→ TRY IT:
Your answer should be the complete data, copied exactly.

→ RAW DATA:
——————————

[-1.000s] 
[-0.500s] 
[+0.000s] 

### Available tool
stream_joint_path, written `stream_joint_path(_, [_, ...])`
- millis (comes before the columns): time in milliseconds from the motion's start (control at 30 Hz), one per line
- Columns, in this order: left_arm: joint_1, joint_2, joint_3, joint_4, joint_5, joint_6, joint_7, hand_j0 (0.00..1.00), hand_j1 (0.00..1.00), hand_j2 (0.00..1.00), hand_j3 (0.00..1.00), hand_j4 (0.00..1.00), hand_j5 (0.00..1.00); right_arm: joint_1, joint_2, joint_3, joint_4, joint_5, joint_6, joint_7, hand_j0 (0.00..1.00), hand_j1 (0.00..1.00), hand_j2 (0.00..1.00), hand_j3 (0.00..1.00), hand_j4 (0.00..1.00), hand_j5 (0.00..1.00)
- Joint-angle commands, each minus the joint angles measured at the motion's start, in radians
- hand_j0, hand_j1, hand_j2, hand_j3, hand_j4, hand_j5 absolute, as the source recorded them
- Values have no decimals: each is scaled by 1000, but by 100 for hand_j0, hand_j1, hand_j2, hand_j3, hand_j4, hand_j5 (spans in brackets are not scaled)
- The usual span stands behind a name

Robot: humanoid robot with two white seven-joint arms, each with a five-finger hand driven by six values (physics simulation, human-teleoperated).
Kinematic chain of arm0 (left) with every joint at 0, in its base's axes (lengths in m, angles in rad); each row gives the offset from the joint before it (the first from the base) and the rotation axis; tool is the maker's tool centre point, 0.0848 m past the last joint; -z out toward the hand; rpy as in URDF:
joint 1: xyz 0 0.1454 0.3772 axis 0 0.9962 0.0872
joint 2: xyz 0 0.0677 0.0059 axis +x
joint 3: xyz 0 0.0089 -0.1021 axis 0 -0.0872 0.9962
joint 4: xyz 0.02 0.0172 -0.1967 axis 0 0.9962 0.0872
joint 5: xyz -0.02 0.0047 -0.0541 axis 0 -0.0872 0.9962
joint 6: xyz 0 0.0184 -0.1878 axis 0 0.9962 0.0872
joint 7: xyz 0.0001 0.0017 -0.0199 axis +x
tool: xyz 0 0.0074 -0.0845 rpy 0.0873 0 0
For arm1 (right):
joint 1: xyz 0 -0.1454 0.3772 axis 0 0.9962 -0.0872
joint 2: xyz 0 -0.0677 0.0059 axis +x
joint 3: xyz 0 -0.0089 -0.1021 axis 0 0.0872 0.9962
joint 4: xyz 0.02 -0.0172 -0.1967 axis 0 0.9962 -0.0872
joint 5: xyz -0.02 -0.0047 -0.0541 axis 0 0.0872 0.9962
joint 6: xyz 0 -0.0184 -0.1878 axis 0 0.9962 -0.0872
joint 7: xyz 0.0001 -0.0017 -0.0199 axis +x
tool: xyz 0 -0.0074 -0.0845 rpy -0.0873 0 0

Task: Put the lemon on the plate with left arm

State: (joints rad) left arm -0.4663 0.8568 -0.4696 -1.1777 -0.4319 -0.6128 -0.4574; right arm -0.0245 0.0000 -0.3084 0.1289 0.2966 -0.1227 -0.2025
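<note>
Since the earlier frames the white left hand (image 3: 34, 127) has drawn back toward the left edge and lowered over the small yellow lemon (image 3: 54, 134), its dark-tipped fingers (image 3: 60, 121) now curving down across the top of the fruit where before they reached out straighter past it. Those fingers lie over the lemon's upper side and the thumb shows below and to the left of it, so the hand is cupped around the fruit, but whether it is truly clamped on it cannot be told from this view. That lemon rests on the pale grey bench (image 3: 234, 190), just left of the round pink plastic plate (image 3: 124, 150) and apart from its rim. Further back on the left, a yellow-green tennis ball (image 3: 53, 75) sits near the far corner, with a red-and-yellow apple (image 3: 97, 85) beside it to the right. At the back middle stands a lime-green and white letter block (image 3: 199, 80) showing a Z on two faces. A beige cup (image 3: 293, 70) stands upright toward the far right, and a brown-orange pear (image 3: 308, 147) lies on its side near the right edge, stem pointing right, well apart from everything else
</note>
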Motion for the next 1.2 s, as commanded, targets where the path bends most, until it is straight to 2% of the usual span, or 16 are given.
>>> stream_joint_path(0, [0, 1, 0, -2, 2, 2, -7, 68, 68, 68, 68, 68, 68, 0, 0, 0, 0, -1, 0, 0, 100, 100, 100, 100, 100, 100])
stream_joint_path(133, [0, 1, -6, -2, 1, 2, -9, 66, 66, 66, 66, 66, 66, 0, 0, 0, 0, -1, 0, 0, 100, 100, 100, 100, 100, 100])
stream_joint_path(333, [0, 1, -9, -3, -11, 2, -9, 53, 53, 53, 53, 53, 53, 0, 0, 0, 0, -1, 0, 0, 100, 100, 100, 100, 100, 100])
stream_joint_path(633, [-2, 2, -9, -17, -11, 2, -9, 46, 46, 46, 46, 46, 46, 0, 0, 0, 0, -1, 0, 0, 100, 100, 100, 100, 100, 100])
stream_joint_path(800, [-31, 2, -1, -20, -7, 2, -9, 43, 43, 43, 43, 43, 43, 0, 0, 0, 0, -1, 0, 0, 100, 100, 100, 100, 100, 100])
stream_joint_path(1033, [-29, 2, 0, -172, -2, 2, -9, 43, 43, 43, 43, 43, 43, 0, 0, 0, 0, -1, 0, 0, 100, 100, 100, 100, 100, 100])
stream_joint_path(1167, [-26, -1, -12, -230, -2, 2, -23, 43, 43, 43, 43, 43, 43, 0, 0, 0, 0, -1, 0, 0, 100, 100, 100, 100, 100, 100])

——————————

→ WRITTEN SOLUTION:
[-1.000s] 
[-0.500s] 
[+0.000s] 

### Available tool
stream_joint_path, written `stream_joint_path(_, [_, ...])`
- millis (comes before the columns): time in milliseconds from the motion's start (control at 30 Hz), one per line
- Columns, in this order: left_arm: joint_1, joint_2, joint_3, joint_4, joint_5, joint_6, joint_7, hand_j0 (0.00..1.00), hand_j1 (0.00..1.00), hand_j2 (0.00..1.00), hand_j3 (0.00..1.00), hand_j4 (0.00..1.00), hand_j5 (0.00..1.00); right_arm: joint_1, joint_2, joint_3, joint_4, joint_5, joint_6, joint_7, hand_j0 (0.00..1.00), hand_j1 (0.00..1.00), hand_j2 (0.00..1.00), hand_j3 (0.00..1.00), hand_j4 (0.00..1.00), hand_j5 (0.00..1.00)
- Joint-angle commands, each minus the joint angles measured at the motion's start, in radians
- hand_j0, hand_j1, hand_j2, hand_j3, hand_j4, hand_j5 absolute, as the source recorded them
- Values have no decimals: each is scaled by 1000, but by 100 for hand_j0, hand_j1, hand_j2, hand_j3, hand_j4, hand_j5 (spans in brackets are not scaled)
- The usual span stands behind a name

Robot: humanoid robot with two white seven-joint arms, each with a five-finger hand driven by six values (physics simulation, human-teleoperated).
Kinematic chain of arm0 (left) with every joint at 0, in its base's axes (lengths in m, angles in rad); each row gives the offset from the joint before it (the first from the base) and the rotation axis; tool is the maker's tool centre point, 0.0848 m past the last joint; -z out toward the hand; rpy as in URDF:
joint 1: xyz 0 0.1454 0.3772 axis 0 0.9962 0.0872
joint 2: xyz 0 0.0677 0.0059 axis +x
joint 3: xyz 0 0.0089 -0.1021 axis 0 -0.0872 0.9962
joint 4: xyz 0.02 0.0172 -0.1967 axis 0 0.9962 0.0872
joint 5: xyz -0.02 0.0047 -0.0541 axis 0 -0.0872 0.9962
joint 6: xyz 0 0.0184 -0.1878 axis 0 0.9962 0.0872
joint 7: xyz 0.0001 0.0017 -0.0199 axis +x
tool: xyz 0 0.0074 -0.0845 rpy 0.0873 0 0
For arm1 (right):
joint 1: xyz 0 -0.1454 0.3772 axis 0 0.9962 -0.0872
joint 2: xyz 0 -0.0677 0.0059 axis +x
joint 3: xyz 0 -0.0089 -0.1021 axis 0 0.0872 0.9962
joint 4: xyz 0.02 -0.0172 -0.1967 axis 0 0.9962 -0.0872
joint 5: xyz -0.02 -0.0047 -0.0541 axis 0 0.0872 0.9962
joint 6: xyz 0 -0.0184 -0.1878 axis 0 0.9962 -0.0872
joint 7: xyz 0.0001 -0.0017 -0.0199 axis +x
tool: xyz 0 -0.0074 -0.0845 rpy -0.0873 0 0

Task: Put the lemon on the plate with left arm

State: (joints rad) left arm -0.4663 0.8568 -0.4696 -1.1777 -0.4319 -0.6128 -0.4574; right arm -0.0245 0.0000 -0.3084 0.1289 0.2966 -0.1227 -0.2025
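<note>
Since the earlier frames the white left hand (image 3: 34, 127) has drawn back toward the left edge and lowered over the small yellow lemon (image 3: 54, 134), its dark-tipped fingers (image 3: 60, 121) now curving down across the top of the fruit where before they reached out straighter past it. Those fingers lie over the lemon's upper side and the thumb shows below and to the left of it, so the hand is cupped around the fruit, but whether it is truly clamped on it cannot be told from this view. That lemon rests on the pale grey bench (image 3: 234, 190), just left of the round pink plastic plate (image 3: 124, 150) and apart from its rim. Further back on the left, a yellow-green tennis ball (image 3: 53, 75) sits near the far corner, with a red-and-yellow apple (image 3: 97, 85) beside it to the right. At the back middle stands a lime-green and white letter block (image 3: 199, 80) showing a Z on two faces. A beige cup (image 3: 293, 70) stands upright toward the far right, and a brown-orange pear (image 3: 308, 147) lies on its side near the right edge, stem pointing right, well apart from everything else
</note>
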Motion for the next 1.2 s, as commanded, targets where the path bends most, until it is straight to 2% of the usual span, or 16 are given.
>>> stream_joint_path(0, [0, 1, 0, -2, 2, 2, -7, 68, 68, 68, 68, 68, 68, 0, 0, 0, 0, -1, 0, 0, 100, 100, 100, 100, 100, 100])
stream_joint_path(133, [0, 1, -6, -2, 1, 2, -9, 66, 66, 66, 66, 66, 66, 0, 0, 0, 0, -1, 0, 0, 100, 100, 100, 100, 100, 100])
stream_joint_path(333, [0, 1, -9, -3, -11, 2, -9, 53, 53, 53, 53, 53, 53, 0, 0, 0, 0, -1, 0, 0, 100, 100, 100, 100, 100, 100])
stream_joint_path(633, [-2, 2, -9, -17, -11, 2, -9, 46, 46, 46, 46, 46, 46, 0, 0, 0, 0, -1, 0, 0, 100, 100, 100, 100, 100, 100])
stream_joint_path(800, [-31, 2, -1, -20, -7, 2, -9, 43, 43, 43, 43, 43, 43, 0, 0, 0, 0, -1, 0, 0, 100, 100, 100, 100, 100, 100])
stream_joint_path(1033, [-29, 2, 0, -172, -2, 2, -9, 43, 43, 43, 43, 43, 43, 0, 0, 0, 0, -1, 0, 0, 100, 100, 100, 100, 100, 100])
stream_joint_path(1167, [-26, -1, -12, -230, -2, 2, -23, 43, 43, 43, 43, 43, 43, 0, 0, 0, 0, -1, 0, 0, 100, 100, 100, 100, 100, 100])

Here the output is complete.